Je me rends compte que, comme dans les randonnées, il est des passages où nous sommes épuisés. Le pas suivant est soudain plus lourd. On se demande dans combien de temps nous allons atteindre le sommet. La pause est alors bienvenue, on reprend de l’énergie, on focalise sur ce qui nous entoure et le plaisir de se mouvoir dans des paysages fabuleux, on partage nos sensations avec nos compagnons de route. Mes pauses dans l’écriture m’ont souvent permis de retrouver un deuxième souffle et de trouver de nouvelles idées.
Je me rends compte que, comme dans les randonnées, nous avons parfois peur de déraper, de glisser, de tomber. Je dis toujours à mes enfants de s’assurer que la pierre sur laquelle ils mettent le pied est stable avant de faire le prochain pas. Nous avons besoin d’être rassurés. Ces passages plus difficiles nous empêchent souvent d’apprécier le paysage.
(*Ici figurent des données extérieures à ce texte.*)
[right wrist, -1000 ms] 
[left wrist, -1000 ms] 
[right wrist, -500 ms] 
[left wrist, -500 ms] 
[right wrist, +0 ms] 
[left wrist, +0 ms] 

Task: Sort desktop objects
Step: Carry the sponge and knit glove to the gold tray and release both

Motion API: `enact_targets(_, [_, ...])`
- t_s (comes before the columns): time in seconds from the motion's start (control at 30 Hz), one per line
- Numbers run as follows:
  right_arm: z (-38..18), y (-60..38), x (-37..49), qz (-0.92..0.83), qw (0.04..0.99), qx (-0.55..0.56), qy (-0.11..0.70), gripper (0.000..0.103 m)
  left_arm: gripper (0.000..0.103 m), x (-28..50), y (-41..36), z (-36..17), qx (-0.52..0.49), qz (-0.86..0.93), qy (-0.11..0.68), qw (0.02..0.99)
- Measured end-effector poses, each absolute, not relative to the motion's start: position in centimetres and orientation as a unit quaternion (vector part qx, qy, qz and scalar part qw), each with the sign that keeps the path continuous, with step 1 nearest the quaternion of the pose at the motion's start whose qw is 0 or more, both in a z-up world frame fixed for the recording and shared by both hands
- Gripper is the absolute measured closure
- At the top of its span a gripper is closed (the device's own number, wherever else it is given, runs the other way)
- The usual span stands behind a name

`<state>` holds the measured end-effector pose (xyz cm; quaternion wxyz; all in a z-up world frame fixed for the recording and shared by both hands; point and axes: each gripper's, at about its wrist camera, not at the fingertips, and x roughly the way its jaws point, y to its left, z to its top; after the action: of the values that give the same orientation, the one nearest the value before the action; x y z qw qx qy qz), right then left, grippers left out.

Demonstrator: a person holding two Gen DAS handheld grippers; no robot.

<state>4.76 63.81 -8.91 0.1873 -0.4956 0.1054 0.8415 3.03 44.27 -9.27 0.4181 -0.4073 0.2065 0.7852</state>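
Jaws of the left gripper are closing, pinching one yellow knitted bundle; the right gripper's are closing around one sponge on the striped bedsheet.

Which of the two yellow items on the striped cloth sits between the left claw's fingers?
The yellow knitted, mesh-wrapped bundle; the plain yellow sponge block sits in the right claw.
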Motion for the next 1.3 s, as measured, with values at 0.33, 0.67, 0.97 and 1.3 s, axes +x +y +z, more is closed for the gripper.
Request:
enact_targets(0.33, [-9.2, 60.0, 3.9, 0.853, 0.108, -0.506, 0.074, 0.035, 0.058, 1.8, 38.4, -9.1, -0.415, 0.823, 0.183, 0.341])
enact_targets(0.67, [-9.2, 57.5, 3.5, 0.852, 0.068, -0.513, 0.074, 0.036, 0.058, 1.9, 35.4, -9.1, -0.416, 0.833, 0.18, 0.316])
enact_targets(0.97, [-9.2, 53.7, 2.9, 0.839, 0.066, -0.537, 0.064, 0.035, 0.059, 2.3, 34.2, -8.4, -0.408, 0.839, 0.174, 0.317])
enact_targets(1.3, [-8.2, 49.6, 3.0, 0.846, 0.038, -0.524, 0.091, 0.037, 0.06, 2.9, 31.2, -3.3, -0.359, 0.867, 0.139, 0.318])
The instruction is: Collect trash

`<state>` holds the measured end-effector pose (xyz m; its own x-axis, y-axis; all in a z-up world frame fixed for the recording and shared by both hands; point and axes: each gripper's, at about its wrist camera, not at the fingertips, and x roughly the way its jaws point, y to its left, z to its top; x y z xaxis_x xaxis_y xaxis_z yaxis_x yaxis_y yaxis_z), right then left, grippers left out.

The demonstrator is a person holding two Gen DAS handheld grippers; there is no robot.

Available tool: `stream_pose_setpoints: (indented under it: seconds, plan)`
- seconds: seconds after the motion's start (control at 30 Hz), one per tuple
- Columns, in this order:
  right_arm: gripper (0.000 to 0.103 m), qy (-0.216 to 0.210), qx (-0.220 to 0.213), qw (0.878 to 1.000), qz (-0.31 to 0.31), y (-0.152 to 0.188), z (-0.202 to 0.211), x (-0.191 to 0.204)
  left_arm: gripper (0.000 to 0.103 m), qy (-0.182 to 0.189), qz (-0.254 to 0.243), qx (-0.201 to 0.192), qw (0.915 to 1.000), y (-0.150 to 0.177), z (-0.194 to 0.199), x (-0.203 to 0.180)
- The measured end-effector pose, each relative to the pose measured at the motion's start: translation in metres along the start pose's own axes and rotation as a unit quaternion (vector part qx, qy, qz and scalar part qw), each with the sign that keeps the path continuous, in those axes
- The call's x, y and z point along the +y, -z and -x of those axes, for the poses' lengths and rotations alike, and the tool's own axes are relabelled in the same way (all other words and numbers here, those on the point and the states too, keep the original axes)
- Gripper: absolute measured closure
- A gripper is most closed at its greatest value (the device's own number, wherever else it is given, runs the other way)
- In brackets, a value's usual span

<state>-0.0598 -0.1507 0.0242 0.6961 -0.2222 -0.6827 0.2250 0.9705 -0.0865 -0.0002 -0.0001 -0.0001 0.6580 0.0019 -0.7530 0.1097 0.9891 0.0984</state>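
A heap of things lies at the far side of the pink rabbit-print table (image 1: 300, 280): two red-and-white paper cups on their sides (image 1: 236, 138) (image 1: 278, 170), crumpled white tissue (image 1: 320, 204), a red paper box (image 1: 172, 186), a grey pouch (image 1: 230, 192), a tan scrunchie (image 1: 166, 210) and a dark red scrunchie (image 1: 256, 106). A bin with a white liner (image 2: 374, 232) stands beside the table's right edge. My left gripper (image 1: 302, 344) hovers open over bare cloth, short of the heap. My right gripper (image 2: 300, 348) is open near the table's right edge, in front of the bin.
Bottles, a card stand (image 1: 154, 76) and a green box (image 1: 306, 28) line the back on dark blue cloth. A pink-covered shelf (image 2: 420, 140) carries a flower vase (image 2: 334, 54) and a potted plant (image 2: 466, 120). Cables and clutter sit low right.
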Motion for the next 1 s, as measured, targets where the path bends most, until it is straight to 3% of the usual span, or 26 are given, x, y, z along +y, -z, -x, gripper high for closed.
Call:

Toute notre attention est portée sur le prochain pas. Ils sont pourtant des passages obligés. Se rendre compte qu’ils ne sont que provisoires permet d’avancer plus assurément. Dans l’écriture, il m’arrive souvent de trébucher sur les mots, de ne pas trouver la bonne façon d’exprimer l’idée que je souhaite faire passer. Reprendre, rechercher, trouver le bon angle et puis lâcher prise et me lancer me permet finalement de ne pas perdre pied.
Je me rends compte que, comme dans les randonnées, le périple est plus agréable lorsqu’il est partagé avec d’autres. J’ai toujours cru que l’écriture était solitaire. J’ai eu la grande surprise de découvrir des communautés d’écrivains qui se soutenaient les uns les autres. J’ai découvert la joie d’écrire dans la même pièce que d’autres. Les échanges, la bonne humeur, les rires m’ont permis d’aller plus loin dans l’écriture.
Enfin, je me rends compte que, comme dans les randonnées, le trajet parcouru est tout aussi important et intéressant que l’arrivée. Les moments de découverte, d’émerveillement, d’exploration sont précieux : ils nous apportent autant que la vue finale. Pour l’écriture, les mots sont autant un plaisir que toute l’histoire qu’ils racontent.
Dans cette randonnée avec ma fille, certains passages nous faisaient passer par des échelles peu sûres qui tremblaient sous chacun de nos pas. Certains passages nous semblaient longs. Certains passages nous émerveillèrent par leur beauté. Et une fois arrivés à notre but, encore essoufflés par l’effort, nous avons été époustouflés par la vue, par les sensations, par le trajet accompli. Ce parcours, composé d’une multitude de petits pas, nous a apporté un sentiment de satisfaction intense : celui de l’accomplissement. Ma fille a tout à fait raison : chaque pas, l’un après l’autre.
(*) »Chaque pas que nous faisons, l’un après l’autre, nous rapproche de notre but. »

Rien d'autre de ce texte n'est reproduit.